Everything nexBash does in combat comes down to one idea: on each game prompt it walks a priority lane top-to-bottom and uses the first action that is legal right now. This page explains that loop, and where the idea of "rules" fits.

The pieces

PieceWhat it is
ActionOne ability: { id, queue, canExecute(ctx), execute(ctx) }. canExecute is a pure yes/no gate; execute returns the command(s) to send.
LaneA curated, ordered list of actions. The order is the priority. nexBash classes have a primary lane and (usually) a battlerage lane.
StrategyA class expressed as data: its lanes plus a small config object.
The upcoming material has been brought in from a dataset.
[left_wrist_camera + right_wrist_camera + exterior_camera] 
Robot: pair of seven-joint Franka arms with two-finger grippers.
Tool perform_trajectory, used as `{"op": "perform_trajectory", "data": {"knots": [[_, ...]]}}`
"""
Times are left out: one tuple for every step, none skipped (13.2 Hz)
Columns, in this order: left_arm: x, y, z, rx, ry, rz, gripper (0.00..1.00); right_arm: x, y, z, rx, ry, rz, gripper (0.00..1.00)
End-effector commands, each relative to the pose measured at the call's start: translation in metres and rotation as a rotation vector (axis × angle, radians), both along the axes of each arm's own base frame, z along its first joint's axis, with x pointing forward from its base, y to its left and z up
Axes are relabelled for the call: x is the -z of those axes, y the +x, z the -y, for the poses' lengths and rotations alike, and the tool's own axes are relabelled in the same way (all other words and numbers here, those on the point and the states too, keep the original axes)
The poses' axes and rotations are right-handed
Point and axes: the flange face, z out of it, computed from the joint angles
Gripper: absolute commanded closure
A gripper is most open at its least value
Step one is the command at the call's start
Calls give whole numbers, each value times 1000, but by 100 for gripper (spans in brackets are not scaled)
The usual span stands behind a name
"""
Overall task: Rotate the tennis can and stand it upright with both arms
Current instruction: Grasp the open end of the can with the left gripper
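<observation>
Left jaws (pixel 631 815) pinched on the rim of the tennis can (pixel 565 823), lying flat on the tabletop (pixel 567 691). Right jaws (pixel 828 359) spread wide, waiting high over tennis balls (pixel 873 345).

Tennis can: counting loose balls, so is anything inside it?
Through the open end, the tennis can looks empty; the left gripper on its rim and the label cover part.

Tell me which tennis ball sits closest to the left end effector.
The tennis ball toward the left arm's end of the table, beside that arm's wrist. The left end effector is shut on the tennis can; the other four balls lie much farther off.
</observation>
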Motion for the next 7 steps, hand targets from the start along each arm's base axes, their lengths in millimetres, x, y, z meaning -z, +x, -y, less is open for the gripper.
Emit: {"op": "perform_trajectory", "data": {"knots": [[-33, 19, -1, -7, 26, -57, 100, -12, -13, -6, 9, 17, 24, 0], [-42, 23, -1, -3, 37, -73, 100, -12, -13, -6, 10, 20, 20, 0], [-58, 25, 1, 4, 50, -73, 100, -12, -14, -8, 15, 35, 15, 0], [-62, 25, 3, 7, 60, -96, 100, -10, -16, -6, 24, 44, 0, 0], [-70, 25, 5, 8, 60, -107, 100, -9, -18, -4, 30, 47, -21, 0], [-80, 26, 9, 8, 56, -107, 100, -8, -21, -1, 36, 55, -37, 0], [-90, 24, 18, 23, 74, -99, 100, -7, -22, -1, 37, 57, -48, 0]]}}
See Strategies.
Context (ctx)A fresh, per-prompt bundle of answers — derived tactical facts and player-state predicates — that every gate reads.
SelectorThe "first-valid" walk over a lane that produces the chosen action.

The loop

On every prompt, while in combat:

  1. nexBash builds a fresh decision context for this instant.
  2. It walks the active strategy's primary lane in order.
  3. For each action it asks canExecute(ctx). The first action that answers true is chosen; the rest are skipped.
  4. The chosen action's execute(ctx) produces a command, which nexBash queues.

The battlerage lane runs the same way on its own trigger (rage/freerage changes). See Battlerage.

Execution Machine

The prompt-level combat decision loop runs entirely within the combat state of the core state machine. To see how combat fits into the overall room-navigation and player-detection loop, see the Overview for the complete visual state chart.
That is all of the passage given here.